■ EXERCISE OBJECTIVE ■
Exactly reproduce the lines of the listing below from the one containing "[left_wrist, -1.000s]" through the one containing "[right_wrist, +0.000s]". Skip the images.

■ INPUT DATA ■
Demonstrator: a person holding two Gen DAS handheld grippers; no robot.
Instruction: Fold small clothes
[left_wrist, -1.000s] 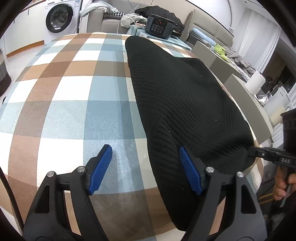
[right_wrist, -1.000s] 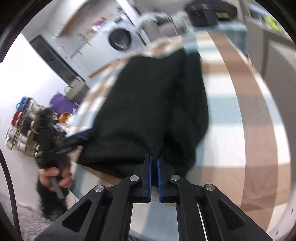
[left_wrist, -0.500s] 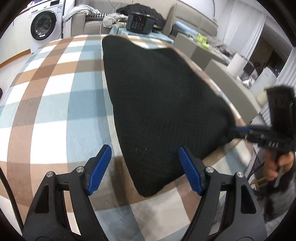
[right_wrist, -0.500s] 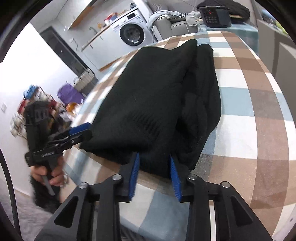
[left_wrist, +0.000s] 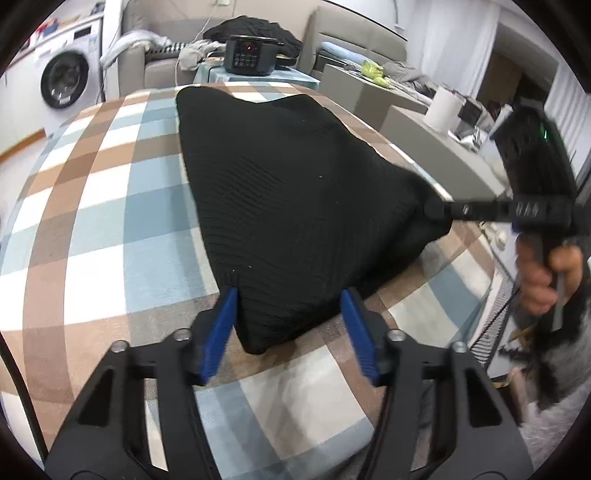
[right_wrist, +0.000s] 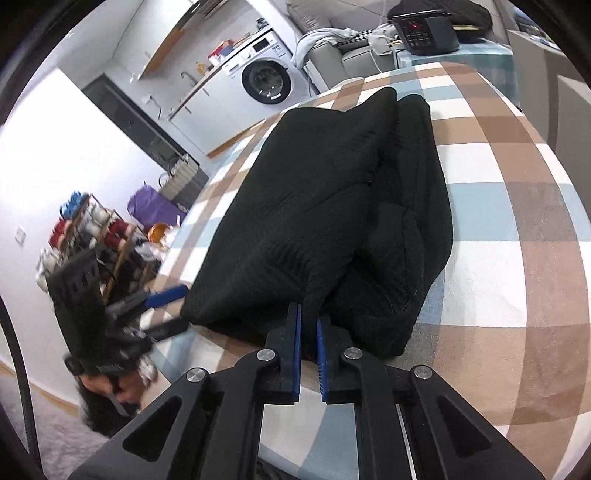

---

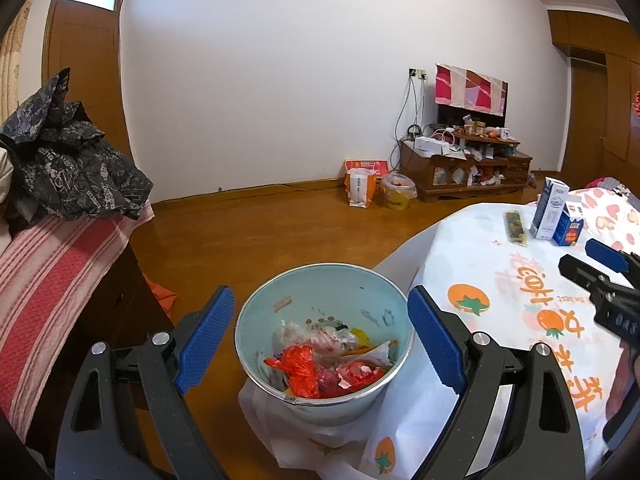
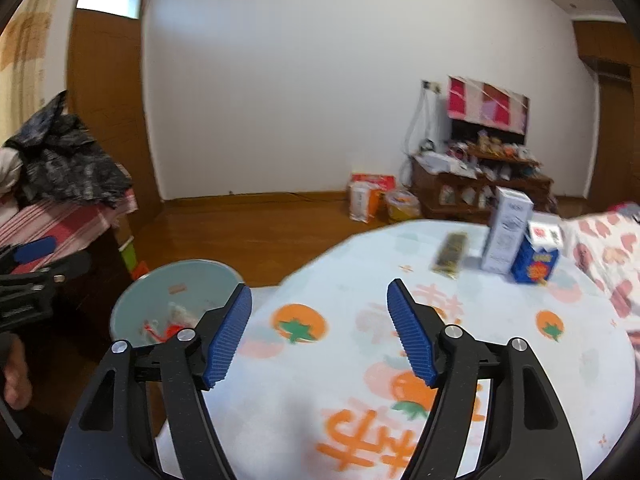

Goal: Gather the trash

■ EXERCISE RESULT ■
[left_wrist, -1.000s] 
[right_wrist, -1.000s] 
[left_wrist, -0.500s] 
[right_wrist, -0.500s] 
[left_wrist, +0.000s] 
[right_wrist, +0.000s] 

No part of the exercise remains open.